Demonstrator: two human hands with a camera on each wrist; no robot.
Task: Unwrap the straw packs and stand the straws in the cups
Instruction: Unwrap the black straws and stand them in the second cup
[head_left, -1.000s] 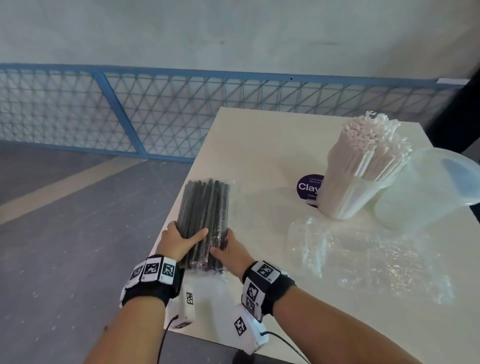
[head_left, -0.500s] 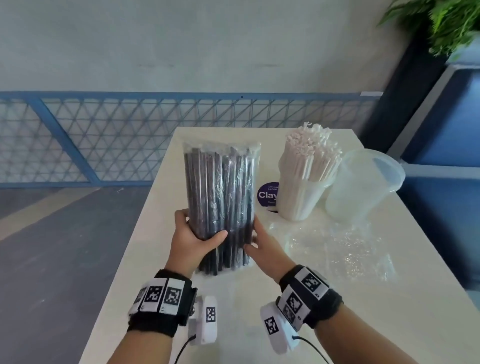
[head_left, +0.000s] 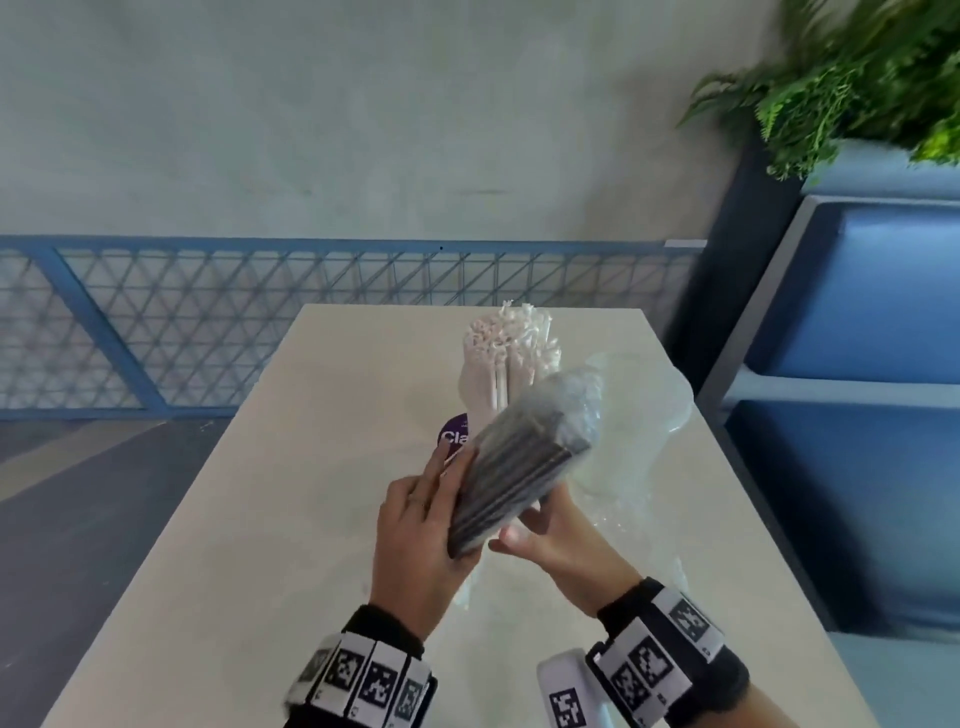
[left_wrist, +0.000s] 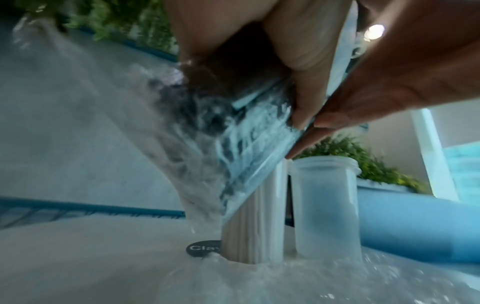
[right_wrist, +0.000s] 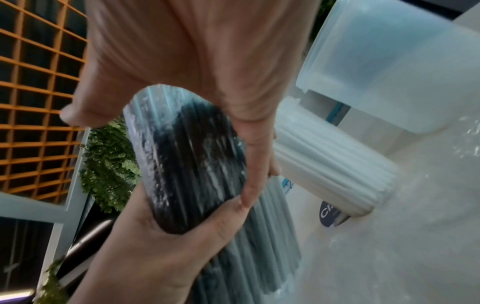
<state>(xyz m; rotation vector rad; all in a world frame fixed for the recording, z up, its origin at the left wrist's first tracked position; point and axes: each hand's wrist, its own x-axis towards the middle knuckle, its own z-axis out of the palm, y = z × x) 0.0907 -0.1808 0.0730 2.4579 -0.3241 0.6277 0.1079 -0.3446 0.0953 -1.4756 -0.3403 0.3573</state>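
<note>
A sealed clear pack of black straws is held above the table, tilted with its top toward the right. My left hand grips its left side, thumb and fingers pinching it in the left wrist view. My right hand grips the pack's lower end from below. Just behind the pack stands a clear cup full of white straws. An empty translucent cup stands to the right of the full one, partly hidden by the pack's loose plastic top.
A crumpled empty clear wrapper lies on the cream table right of my hands. A round purple sticker lies by the full cup. A blue mesh railing runs behind, and a blue cabinet with a plant stands at the right.
The black straw pack went from flat at the table's left edge to upright, and now tilts right near the cups. Both hands still hold it, and the right hand is now under its lower end.
</note>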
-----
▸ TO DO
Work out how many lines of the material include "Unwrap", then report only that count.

▸ FINAL ANSWER
2